Inverts....well yes! L. parahybana and Klugi, G. Pulchra, A. versicolor, P. cambridgi and next week P. rufilata and metalica. Am currently holding on to a A. avicularia till saturday when it will go to my son's fiance`. She's the one who got me interested in inverts. She is going to be a great daughter in law.


----------



## Floof (Feb 17, 2012)

I'm not really "big" on inverts, but I have taken a liking to some tarantulas. I especially have a soft spot for my little Chaco Golden Knee sling. He's probably up to 1.5" or so leg span now--just went through his third molt with me. I also have two absolutely tiny Nhandu carapoensis slings. I can't wait til they all get big! And I plan on more--I especially LOVE B. smithii, and my former boss introduced me to a cousin of theirs--B. auratum. Stunning!! Also love the look of N. chromatus and a couple of the Avics.

I'm not "into" Ts enough yet to be able to justify spending $30-40+ on one, though, so most those will probably have to wait a bit longer. (Plus my roommate isn't a big fan, and, until I have a steady income of my own, my dad would throw a FIT if I spent more than $10 on an "icky, ugly spider!" Well, honestly, he'd throw a fit either way... More like, once I have a steady income, I can ignore him! lol)

I also have Dubia roaches... But they're food. 

Bow, that's really awful. How can someone manage to kill a T in a week?? They're so easy to take care of! It does always hurt so much when some idiot comes along and kills an animal you care deeply about with their stupidity...


----------



## Bow (Feb 17, 2012)

Floof said:


> I'm not really "big" on inverts, but I have taken a liking to some tarantulas. I especially have a soft spot for my little Chaco Golden Knee sling. He's probably up to 1.5" or so leg span now--just went through his third molt with me. I also have two absolutely tiny Nhandu carapoensis slings. I can't wait til they all get big! And I plan on more--I especially LOVE B. smithii, and my former boss introduced me to a cousin of theirs--B. auratum. Stunning!! Also love the look of N. chromatus and a couple of the Avics.
> 
> I'm not "into" Ts enough yet to be able to justify spending $30-40+ on one, though, so most those will probably have to wait a bit longer. (Plus my roommate isn't a big fan, and, until I have a steady income of my own, my dad would throw a FIT if I spent more than $10 on an "icky, ugly spider!" Well, honestly, he'd throw a fit either way... More like, once I have a steady income, I can ignore him! lol)
> 
> ...



She was still a baby, even though she was massive.
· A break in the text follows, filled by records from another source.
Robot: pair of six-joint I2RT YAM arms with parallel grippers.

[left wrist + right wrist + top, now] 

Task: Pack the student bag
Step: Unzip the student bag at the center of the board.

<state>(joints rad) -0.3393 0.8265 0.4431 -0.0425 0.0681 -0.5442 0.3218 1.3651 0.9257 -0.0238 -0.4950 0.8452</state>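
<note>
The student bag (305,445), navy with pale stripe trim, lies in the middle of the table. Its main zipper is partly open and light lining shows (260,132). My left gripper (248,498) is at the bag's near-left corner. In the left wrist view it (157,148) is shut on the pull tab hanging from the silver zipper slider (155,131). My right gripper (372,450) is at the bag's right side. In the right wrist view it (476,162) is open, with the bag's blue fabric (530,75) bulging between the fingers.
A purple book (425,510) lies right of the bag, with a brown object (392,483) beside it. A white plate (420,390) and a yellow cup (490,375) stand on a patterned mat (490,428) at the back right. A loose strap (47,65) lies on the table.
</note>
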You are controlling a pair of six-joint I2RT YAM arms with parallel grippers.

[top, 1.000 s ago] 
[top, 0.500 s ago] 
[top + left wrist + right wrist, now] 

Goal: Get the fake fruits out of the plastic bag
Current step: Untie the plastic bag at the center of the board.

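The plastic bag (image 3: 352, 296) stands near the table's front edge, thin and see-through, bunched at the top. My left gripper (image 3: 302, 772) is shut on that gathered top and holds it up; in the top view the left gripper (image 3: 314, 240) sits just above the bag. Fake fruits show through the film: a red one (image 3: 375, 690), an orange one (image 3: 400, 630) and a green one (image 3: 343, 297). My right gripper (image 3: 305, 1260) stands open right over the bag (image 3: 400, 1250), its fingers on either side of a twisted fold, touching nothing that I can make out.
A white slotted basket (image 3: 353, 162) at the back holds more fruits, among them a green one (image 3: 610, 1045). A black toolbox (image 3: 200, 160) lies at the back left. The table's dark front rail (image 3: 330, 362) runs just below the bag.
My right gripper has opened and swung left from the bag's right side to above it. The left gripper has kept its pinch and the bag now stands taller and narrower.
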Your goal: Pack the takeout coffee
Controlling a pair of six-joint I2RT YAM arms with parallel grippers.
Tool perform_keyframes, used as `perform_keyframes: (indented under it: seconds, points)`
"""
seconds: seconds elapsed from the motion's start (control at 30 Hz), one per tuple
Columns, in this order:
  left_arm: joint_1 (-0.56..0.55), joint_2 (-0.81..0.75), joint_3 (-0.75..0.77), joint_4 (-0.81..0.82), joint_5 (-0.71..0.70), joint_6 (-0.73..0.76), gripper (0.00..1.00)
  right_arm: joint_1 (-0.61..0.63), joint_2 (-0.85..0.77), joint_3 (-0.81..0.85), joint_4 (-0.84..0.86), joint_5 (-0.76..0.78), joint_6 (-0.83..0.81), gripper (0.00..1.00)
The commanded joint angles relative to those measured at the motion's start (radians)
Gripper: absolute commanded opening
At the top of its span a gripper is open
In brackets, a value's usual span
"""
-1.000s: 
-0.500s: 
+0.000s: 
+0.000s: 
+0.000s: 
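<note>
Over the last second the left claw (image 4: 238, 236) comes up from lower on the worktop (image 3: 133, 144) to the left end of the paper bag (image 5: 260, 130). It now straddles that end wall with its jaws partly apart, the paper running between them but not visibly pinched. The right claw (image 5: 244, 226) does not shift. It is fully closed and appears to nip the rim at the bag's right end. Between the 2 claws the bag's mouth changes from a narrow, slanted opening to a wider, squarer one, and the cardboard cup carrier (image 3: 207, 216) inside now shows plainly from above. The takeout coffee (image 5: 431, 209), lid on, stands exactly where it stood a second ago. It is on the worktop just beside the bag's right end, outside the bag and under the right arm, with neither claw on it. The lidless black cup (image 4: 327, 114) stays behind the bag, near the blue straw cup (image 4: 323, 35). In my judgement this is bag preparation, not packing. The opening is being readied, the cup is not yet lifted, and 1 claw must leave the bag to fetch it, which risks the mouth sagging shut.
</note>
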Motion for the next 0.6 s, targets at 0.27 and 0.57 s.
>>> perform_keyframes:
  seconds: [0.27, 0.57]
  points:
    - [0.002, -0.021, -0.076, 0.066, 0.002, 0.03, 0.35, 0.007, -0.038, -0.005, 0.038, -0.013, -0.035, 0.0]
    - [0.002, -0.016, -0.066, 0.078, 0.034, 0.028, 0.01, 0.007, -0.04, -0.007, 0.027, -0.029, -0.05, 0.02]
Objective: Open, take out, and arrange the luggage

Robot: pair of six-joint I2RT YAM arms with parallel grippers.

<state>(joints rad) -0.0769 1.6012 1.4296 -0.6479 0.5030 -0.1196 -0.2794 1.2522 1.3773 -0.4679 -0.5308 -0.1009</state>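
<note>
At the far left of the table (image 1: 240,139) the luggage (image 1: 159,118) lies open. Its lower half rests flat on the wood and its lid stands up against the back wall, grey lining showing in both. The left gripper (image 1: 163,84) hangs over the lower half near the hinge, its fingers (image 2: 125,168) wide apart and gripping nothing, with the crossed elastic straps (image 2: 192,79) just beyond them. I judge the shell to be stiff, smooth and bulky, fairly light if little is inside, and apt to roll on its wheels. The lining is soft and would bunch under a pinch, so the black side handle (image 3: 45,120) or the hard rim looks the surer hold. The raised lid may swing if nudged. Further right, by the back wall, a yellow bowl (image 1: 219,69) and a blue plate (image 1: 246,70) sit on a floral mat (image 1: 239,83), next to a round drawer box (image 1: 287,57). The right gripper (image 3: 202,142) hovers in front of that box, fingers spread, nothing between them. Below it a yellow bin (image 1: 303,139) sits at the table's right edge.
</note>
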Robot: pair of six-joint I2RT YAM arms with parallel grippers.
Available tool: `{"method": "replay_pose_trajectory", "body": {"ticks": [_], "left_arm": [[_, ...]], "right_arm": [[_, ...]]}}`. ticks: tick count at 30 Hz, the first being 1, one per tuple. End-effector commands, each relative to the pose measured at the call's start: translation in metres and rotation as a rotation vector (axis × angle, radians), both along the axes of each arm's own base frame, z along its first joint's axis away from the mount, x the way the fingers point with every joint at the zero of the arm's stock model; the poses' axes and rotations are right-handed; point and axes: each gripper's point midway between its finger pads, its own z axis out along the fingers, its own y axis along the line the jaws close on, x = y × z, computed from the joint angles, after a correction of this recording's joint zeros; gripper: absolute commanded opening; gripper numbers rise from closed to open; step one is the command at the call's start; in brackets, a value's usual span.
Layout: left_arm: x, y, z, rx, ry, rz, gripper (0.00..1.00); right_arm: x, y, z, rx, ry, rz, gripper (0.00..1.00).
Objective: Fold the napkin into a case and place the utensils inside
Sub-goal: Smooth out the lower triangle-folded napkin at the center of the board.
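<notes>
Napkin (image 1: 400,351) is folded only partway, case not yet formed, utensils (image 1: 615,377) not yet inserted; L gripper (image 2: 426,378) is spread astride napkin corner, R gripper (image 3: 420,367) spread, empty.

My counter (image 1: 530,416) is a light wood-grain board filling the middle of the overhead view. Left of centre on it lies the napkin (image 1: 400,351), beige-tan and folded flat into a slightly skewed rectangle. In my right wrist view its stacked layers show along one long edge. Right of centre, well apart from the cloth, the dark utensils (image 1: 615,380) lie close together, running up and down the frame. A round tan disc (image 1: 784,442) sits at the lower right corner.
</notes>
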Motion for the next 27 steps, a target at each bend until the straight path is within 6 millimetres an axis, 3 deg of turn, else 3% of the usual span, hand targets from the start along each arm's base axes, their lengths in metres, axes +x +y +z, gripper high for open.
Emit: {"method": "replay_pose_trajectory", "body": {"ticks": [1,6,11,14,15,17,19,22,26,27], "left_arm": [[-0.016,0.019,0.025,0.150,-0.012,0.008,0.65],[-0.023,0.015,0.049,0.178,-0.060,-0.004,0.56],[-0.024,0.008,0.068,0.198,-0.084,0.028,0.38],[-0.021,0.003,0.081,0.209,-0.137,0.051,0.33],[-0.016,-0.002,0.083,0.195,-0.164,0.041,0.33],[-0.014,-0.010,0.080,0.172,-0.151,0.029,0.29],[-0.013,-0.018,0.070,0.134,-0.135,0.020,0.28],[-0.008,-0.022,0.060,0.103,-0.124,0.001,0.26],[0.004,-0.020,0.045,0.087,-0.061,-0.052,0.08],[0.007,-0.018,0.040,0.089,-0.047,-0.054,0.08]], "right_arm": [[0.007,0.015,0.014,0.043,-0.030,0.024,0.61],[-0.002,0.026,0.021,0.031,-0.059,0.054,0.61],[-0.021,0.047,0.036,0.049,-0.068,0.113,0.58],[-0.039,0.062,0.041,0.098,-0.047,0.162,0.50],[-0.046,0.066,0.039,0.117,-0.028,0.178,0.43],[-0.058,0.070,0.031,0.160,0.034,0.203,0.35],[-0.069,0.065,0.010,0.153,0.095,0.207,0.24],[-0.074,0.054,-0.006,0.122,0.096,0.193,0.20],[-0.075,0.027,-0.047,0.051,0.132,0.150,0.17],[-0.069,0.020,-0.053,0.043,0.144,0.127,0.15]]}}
While she was in my care the guy (he calls himself "Spiderman") would try to come in and feed her adult rats. Alive. I always refused because she was in my care, and I knew that the biggest she could have safely was a baby mouse. I believe that as soon as he had her to himself he got to have his little game of gladiators. Sadly he didn't believe me about the rat fighting back and puncturing her exoskeleton...


----------



## Floof (Feb 17, 2012)

Ugh, what an idiot! Poor girl...


----------



## Bow (Feb 17, 2012)

Floof said:


> Ugh, what an idiot! Poor girl...



She really was beautiful. I'd never seen a spider so large, once I got over the heebie jeebies she was really cool. She did at one point lunge out of her tank and try to get my bosses face, she was always well behaved for me though.


----------



## ijmccollum (Feb 20, 2012)

Wow, that really blows. Next time tell 'em it died and give him back his money. I have friends working in pet stores and they really cringe when some people come in -- to the point of refusing to sale. Would love to see pics of some of you guy's T's. Anybody on aracnoboards?


----------



## Kvoigt (Feb 20, 2012)

ijmccollum said:


> Wow, that really blows. Next time tell 'em it died and give him back his money. I have friends working in pet stores and they really cringe when some people come in -- to the point of refusing to sale. Would love to see pics of some of you guy's T's. Anybody on aracnoboards?







i used to have a T.. we had it for about a year and sum1 was house sitting and even though we said to leave it alone it was fed and fine..he got a grasshopper from OUTSIDE and i think it was poisoned b/c my T died a few weeks later and didnt eat after the hopper... it sucked i kept it dead in a jar forever...lol kinda creepy i know but i really liked/missed it i will try and find some old pics of it and post it ...


----------



## Bow (Feb 21, 2012)




----------